> _Work item_
Check each line of the listing below for the string "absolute", then copy every line that has it.

-------- Task data --------

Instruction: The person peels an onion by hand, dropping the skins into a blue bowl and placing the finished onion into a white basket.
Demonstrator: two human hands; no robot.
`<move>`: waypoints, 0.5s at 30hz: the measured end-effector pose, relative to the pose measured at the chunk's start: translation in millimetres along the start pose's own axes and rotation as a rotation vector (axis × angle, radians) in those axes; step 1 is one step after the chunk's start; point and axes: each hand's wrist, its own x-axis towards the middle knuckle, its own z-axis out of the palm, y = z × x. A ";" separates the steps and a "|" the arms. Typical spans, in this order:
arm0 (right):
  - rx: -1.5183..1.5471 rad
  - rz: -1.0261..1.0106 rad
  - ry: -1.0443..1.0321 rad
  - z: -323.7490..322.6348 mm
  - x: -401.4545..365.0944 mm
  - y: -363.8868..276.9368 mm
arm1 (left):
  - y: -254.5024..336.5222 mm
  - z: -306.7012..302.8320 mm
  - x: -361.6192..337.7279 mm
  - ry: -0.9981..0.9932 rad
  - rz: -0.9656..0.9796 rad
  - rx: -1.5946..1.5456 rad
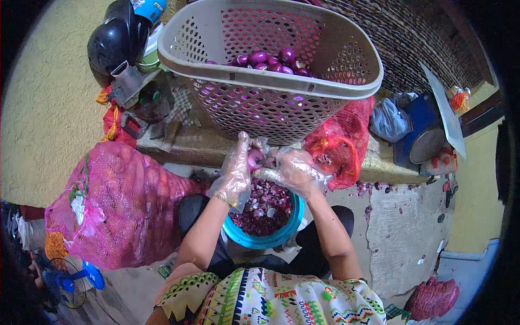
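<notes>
Both hands wear clear plastic gloves and meet in front of the basket. My left hand (236, 169) is closed around a red onion (254, 160), its purple skin showing between the fingers. Close against the onion's other side, my right hand (299, 169) is closed too; what its fingers hold is hidden. Right below them, between my knees, a blue tub (299, 216) holds dark purple onion peels (262, 210) and pale scraps. Peeled red onions (273, 62) lie inside the large perforated plastic basket (233, 81) beyond my hands.
A full pink mesh sack (130, 200) stands at the left, and a red mesh sack (341, 146) leans beside the basket. A black helmet (116, 46) sits by the wall. At the right are a plastic bag (389, 120), scattered peels and another mesh sack (433, 299).
</notes>
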 end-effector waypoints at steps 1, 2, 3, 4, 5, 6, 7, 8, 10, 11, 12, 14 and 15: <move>0.000 0.000 0.000 0.6 0.0 0.3 | 1.7 -0.9 -0.9 -0.024 0.001 0.014; -0.013 -0.001 0.007 1.3 -0.2 0.7 | 3.0 -1.1 -1.8 -0.047 0.002 0.028; -0.025 -0.002 0.014 0.1 0.4 -0.8 | 3.4 -0.3 -2.5 -0.046 0.002 0.029; -0.025 -0.002 0.014 -2.2 0.6 -3.1 | 3.5 1.1 -3.0 -0.034 0.007 0.033; -0.006 -0.018 0.040 -5.7 0.3 -6.1 | 3.9 2.2 -3.5 -0.022 0.011 0.037; 0.012 -0.034 0.066 -9.1 0.5 -9.2 | 4.5 2.7 -4.1 -0.023 0.011 0.037; 0.012 -0.034 0.065 -9.7 0.3 -10.4 | 5.1 3.0 -5.0 0.008 -0.006 0.072; 0.064 -0.031 0.073 -9.9 0.0 -11.2 | 5.9 3.5 -6.1 0.040 -0.024 0.107; 0.116 -0.028 0.082 -11.8 0.0 -13.3 | 10.0 12.2 -12.3 0.065 -0.026 0.108; 0.103 -0.027 0.078 -13.5 0.3 -14.8 | 11.1 14.9 -14.1 0.091 -0.027 0.108; 0.091 -0.026 0.075 -14.3 0.5 -15.5 | 6.9 10.0 -10.7 0.091 -0.027 0.108; 0.086 -0.032 0.054 -11.0 0.7 -11.1 | -3.3 -5.1 -0.8 -0.004 0.071 0.090; 0.079 -0.038 0.032 -10.5 1.2 -10.1 | -2.1 -5.6 -1.3 -0.004 0.071 0.091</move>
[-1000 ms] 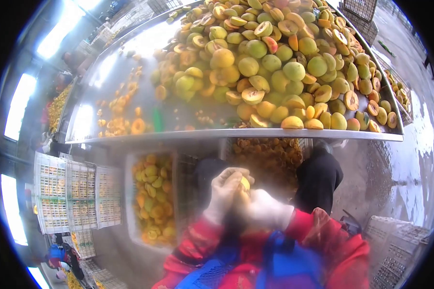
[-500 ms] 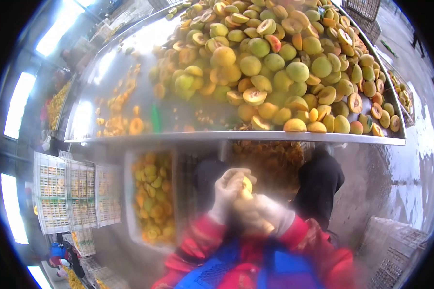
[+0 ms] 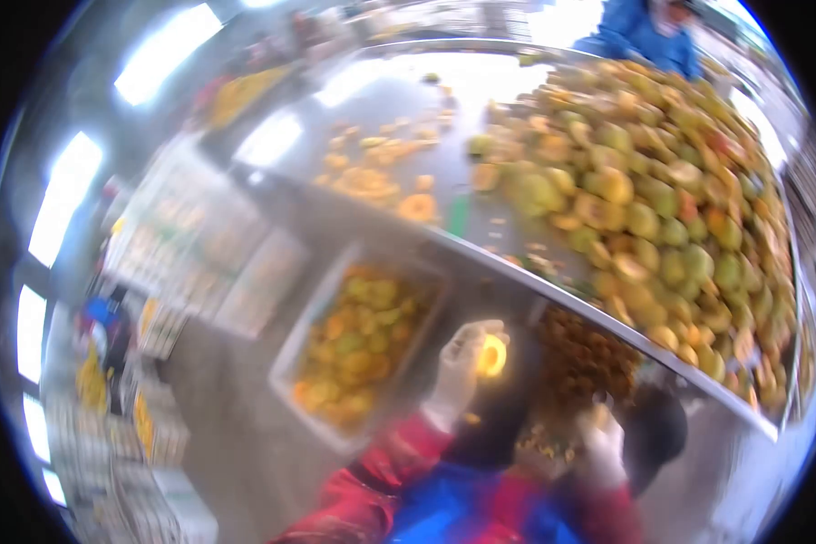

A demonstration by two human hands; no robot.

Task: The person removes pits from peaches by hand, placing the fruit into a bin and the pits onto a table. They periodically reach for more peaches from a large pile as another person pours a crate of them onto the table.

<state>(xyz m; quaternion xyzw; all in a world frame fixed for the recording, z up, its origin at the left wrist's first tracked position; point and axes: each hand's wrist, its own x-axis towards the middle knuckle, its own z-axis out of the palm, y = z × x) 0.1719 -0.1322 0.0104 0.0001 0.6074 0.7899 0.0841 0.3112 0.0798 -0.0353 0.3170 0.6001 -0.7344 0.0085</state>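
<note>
My left hand (image 3: 462, 364), in a pale glove, grips a yellow fruit half (image 3: 491, 356) beside the metal table's front edge. Lower right, my right hand (image 3: 604, 437), also gloved, is smeared by motion near a heap of brownish fruit pieces (image 3: 589, 358) below the table; its fingers and anything in them are too blurred to tell. On the metal table (image 3: 326, 168), a large pile of cut green and yellow fruit (image 3: 648, 218) covers the right side, and smaller orange pieces (image 3: 372, 181) lie at the left. A green object (image 3: 458, 216) lies by the front edge.
A white crate (image 3: 286, 363) of fruit stands on the floor left of my left hand. Stacked pale crates (image 3: 186, 231) are farther left. Behind the table is another person in blue (image 3: 639, 36). More crates (image 3: 159, 422) stand at the lower left.
The view has turned, so the table now slants down to the right. My hands, close together before, are now apart, and the fruit half shows in my left hand. A person in blue has come into view.
</note>
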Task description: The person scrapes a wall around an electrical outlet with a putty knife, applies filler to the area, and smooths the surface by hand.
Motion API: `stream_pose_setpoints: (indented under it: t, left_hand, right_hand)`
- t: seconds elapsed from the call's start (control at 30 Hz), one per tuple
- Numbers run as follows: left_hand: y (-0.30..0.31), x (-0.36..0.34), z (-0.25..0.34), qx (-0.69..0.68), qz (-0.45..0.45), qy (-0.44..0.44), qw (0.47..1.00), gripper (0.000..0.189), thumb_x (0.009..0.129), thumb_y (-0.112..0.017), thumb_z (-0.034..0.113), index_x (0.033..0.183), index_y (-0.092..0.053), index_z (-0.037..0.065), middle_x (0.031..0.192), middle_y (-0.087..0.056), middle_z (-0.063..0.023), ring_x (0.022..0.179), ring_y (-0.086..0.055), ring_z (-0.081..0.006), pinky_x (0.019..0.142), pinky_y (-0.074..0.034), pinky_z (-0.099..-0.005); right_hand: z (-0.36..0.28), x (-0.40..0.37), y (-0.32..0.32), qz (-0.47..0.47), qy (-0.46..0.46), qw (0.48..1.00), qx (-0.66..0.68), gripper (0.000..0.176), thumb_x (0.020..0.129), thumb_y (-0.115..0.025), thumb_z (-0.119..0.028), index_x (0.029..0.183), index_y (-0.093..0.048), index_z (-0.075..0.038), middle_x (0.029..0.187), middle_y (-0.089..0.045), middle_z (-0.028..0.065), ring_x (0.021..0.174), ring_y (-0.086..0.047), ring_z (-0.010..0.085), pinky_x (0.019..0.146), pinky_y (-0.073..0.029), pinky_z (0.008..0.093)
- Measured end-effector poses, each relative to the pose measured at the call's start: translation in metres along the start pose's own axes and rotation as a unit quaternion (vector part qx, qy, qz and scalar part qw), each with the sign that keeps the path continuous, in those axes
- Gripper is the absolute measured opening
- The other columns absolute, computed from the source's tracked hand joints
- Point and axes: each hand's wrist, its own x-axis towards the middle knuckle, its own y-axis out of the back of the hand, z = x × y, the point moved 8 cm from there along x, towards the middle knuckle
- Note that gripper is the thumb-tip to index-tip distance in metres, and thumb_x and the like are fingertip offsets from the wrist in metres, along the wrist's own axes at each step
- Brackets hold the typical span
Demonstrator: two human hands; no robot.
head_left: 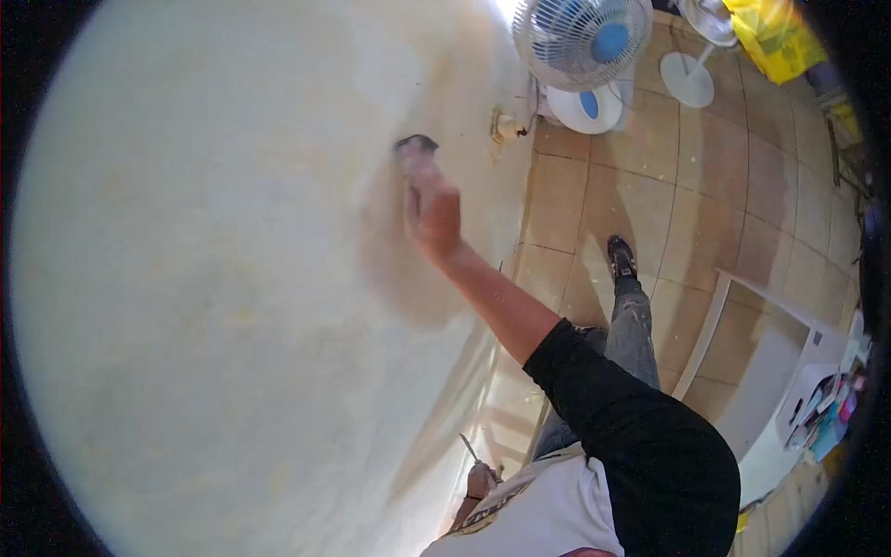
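Observation:
My right hand (434, 209) reaches across to a pale, patchy plastered wall (204, 260). Its fingers are closed on a putty knife (418, 142), whose dark edge lies at the wall; motion blurs the tool and fingertips, and the grip hides its handle. Low down, close to the wall's foot, my left hand (483, 479) is closed round a thin, narrow tool (469, 447), which looks like a scraper seen edge-on. That tool points up and away from my body. The shadow of my right arm falls on the wall.
A round fan (583, 42) stands on the tiled floor (640, 213) beside the wall, with a second white stand (689, 80) and a yellow bag (778, 39) behind. A socket-like fitting (507, 127) juts from the wall. At right is a white frame (703, 334) beside a tray of small items (826, 408).

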Motion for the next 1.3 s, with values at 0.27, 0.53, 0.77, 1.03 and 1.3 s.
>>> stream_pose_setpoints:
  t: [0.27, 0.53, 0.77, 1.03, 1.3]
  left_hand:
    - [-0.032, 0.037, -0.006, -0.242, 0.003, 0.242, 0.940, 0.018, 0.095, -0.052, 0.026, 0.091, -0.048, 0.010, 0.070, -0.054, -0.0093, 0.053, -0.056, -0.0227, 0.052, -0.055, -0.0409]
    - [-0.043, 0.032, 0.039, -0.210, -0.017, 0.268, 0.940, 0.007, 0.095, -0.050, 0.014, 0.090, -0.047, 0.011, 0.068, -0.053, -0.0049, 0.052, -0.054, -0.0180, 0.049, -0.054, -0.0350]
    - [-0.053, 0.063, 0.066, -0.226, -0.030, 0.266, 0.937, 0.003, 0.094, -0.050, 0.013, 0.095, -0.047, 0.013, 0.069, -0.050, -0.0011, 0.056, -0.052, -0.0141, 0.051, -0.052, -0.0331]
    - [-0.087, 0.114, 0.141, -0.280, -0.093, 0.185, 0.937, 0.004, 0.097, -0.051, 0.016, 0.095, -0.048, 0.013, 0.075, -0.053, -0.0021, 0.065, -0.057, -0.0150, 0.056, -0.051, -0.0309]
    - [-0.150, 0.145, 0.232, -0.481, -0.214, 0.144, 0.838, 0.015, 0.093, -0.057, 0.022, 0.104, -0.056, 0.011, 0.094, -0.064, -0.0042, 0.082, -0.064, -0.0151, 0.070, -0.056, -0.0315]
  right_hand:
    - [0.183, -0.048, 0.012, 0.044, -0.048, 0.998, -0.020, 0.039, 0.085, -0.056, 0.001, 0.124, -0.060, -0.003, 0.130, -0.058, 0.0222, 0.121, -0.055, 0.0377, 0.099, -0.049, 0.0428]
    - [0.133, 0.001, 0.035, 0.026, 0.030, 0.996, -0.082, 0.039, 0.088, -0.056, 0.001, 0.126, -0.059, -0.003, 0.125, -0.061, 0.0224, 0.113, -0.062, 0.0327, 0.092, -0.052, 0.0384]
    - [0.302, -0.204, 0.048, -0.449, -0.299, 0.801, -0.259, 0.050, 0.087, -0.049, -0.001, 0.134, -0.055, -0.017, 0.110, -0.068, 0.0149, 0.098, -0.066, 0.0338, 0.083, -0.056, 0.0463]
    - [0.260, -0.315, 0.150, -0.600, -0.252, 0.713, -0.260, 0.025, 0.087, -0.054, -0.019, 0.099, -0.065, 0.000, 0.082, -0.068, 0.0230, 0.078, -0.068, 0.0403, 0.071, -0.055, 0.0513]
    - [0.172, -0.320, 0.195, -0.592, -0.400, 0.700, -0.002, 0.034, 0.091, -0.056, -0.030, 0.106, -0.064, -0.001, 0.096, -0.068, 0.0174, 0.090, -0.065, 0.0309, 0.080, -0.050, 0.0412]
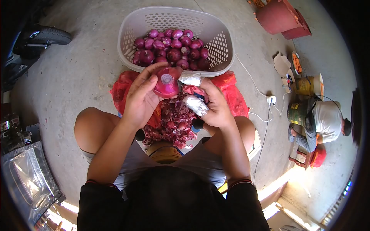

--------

> _Solution below_
- Gripper is the absolute measured opening
- The other columns absolute, computed from the source's tracked hand joints

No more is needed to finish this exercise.